Region: Europe
Year: 2013
Court: European Court of Human Rights
Health Topics: Informed consent, Mental health
Human Rights: Right to due process/fair trial, Right to liberty and security of person
Tags: Compulsory examination, Forced examination, Informed consent, Involuntary commitment, Involuntary confinement, Involuntary examination, Mandatory examination, Mental competence, Mental disorder, Mental health, Mental illness, Paranoia, Patient choice, Schizophrenia
Applicant, Petukhova, argued that she was deprived of her liberty when she was forced to have an involuntary examination. She alleged that this violated Article 5 § 1 (b) of the Convention for the Protection of Human Rights and Fundamental Freedoms (“Convention”), which protects the right to liberty and security of person.
In December 2005, Petukhova complained to the police that a gang of neighbors damaged her property and used ‘psychotronic generators’ that damaged her health and mind. In January 2006, the police took statements from Petukhova’s neighbors, who stated that Petukhova had behaved unreasonably and walked naked on the streets. As a result, the police requested the Psychoneurological Outpatient Clinic (POC) of Moscow carry out a psychiatric examination of Petukhova. Petukhova did not submit to a voluntary examination.
The resident psychiatrist at the POC then requested authorization from the District Court of Moscow ( “District Court”) asking for the court to authorize an involuntary psychiatric examination. In August 2006, the District Court authorized a psychiatric examination of Petukhova without her consent. Petukhova was not present at the hearing nor was she notified of the decision. In December 2006, the POC requested police assistance in apprehending Petukhova to conduct an involuntary psychiatric assessment. She was then admitted to a psychiatric hospital, and a medical counseling panel diagnosed her with paranoid schizophrenia aggravated by paranoid syndrome.
Petukhova then requested a copy of the District Court’s decision and argued that the District Court made its decision without notifying her of the hearing. The Moscow City Court dismissed her appeal because it was not necessary under the Code of Civil Procedure for her to be present. The Constitutional Court of the Russian Federation dismissed her complaint, and she filed a case with the European Court of Human Rights.
The Court held that Petukhova’s rights under Article 5§ 1 (b) of the Convention had been violated.
The key issue was if the Government could restrict Petukhova’s rights under Article 5 §1 of the Convention in order to ensure compliance with the national law. The Government justified its action by citing Article 306 of the Russian Code of Civil Procedure, which allows for an application for an involuntary psychiatric examination to be lodged by a psychiatrist with the court but did not require the presence of the person whose examination was sought.
The Court found that because Petukhova did not know that the District Court had ordered her to undergo a psychiatric evaluation, she did not have a chance to voluntarily comply. Additionally, Petukhova’s refusal to be evaluated before the court order was not sufficient to prove that she would have refused to be evaluated in the face of a court order.
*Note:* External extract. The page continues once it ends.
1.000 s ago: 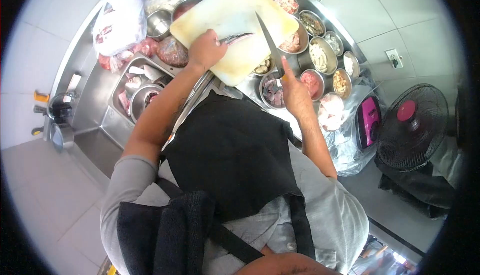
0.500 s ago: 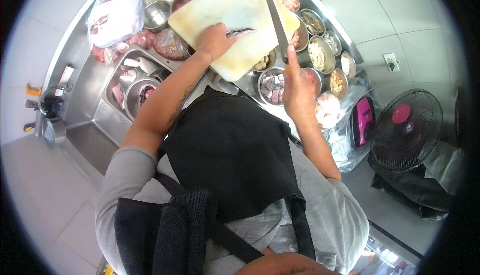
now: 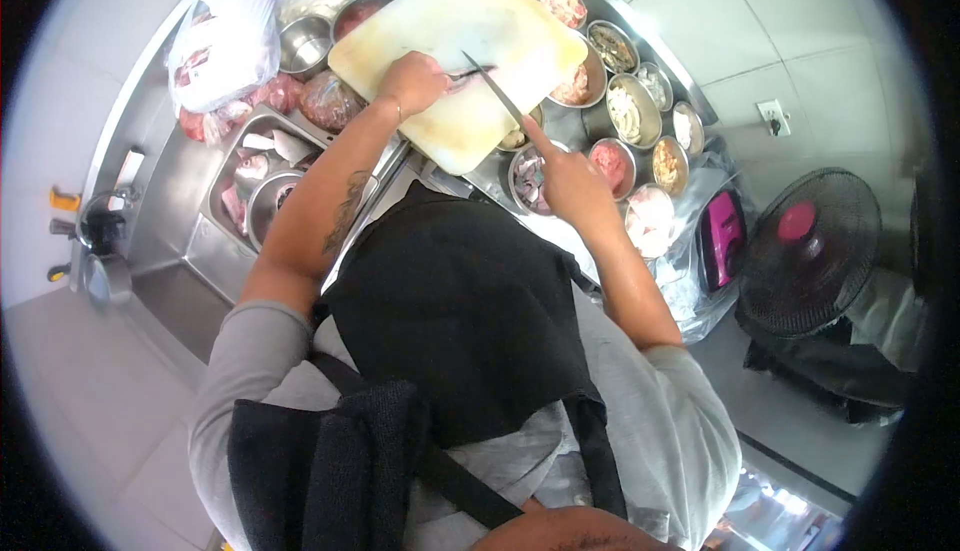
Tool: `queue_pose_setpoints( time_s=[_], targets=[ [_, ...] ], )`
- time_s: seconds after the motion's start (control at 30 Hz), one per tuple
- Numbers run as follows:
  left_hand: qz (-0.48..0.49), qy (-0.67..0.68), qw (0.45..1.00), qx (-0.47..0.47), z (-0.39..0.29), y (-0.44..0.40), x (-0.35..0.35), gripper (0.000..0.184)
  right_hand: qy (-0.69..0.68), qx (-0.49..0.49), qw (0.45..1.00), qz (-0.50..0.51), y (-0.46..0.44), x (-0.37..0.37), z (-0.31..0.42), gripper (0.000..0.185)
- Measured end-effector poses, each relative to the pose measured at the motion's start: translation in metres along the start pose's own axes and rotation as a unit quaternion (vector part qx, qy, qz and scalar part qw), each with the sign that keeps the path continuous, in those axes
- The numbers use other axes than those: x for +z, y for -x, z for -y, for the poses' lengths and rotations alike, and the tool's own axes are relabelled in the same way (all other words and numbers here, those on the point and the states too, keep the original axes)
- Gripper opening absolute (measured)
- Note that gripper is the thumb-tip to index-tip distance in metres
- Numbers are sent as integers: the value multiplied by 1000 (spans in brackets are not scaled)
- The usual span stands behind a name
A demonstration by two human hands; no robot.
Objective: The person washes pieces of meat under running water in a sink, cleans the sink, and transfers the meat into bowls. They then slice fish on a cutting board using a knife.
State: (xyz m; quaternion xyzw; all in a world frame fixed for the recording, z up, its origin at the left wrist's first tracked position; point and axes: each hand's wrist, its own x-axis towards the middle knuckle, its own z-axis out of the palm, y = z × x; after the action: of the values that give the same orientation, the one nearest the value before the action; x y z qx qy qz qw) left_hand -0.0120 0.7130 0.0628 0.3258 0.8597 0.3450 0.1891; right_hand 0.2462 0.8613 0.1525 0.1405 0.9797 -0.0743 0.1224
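A pale cutting board point(image 3: 455, 141) lies on the counter with a thin, dark-skinned piece of fish point(image 3: 462, 77) on it. My left hand point(image 3: 414, 83) is closed over the left end of that piece, with its fingertips partly hidden. My right hand point(image 3: 575, 183) grips a long knife point(image 3: 503, 97), its index finger stretched along the spine and the handle hidden in the palm. The blade points up and to the left, its front part over or against the fish piece; whether it has entered the flesh I cannot tell. Below the board, a bowl of cut fish pieces point(image 3: 527, 179) is partly covered by my right hand.
Several metal bowls of food, including white strips point(image 3: 624, 114) and pink minced meat point(image 3: 608, 163), crowd the right side. To the left are a sink point(image 3: 180, 286), a pan with fish heads point(image 3: 252, 166) and a bagged load point(image 3: 222, 41). A fan point(image 3: 812, 251) stands far right.
My right hand has moved left, and the knife has swung from nearly upright at the board's right edge to a slant across the fish piece. My left hand stays on the fish.
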Motion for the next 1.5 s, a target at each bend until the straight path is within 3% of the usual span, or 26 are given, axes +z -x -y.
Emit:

Therefore, there was a violation of Article 5 § 1 (b) of the Convention.
The Court observes that a judge considering an application for an involuntary psychiatric examination did not deem it necessary to verify whether the applicant had indeed objected to the examination seven months before the hearing was held or whether she had changed her mind within the seven months between her alleged conversation with a police officer and the court hearing. Even if the District Court may be presumed to have taken notice of the lack of consent on the part of the applicant in January 2006 despite avoiding its acknowledgment in writing, did not act in compliance with the domestic law as interpreted by the Constitutional Court, since no corroborating evidence was produced by the psychiatrist, who herself relied on the evidence obtained seven months before her report was drafted. In the light of such negligence on the part of the District Court, its order of 18 August 2006 was unlawful.” Para. 52-57 (56 omitted).
“Three months after the order was issued the applicant was unexpectedly taken by the police from her apartment to the police station (see paragraph 16 above). While the applicant did not resist her apprehension by the police she was detained in the station for four hours without any clear reason. The Court does not doubt that the police under section 10 subsection 22 of the Police Act 1991 had the right and duty to be involved in enforcement of the court order. However, nothing in the case materials clarifies why the applicant was taken to police station and detained there instead of being taken directly to a psychiatric facility for examination. Neither of the parties gave reasons in their submissions to suggest that the applicant had been aware of the court order, had refused (implicitly or explicitly) to comply with it, and that the four-hour detention in the police station was necessary for the enforcement of the order. The foregoing findings are sufficient to enable the Court to conclude that the applicant’s detention on 1 December 2006 between her apprehension by police and admittance to the PH-13 for involuntary hospitalisation and treatment was unlawful and did not comply with the requirements of Article 5 § 1 (b) of the Convention.” Paras. 61-63.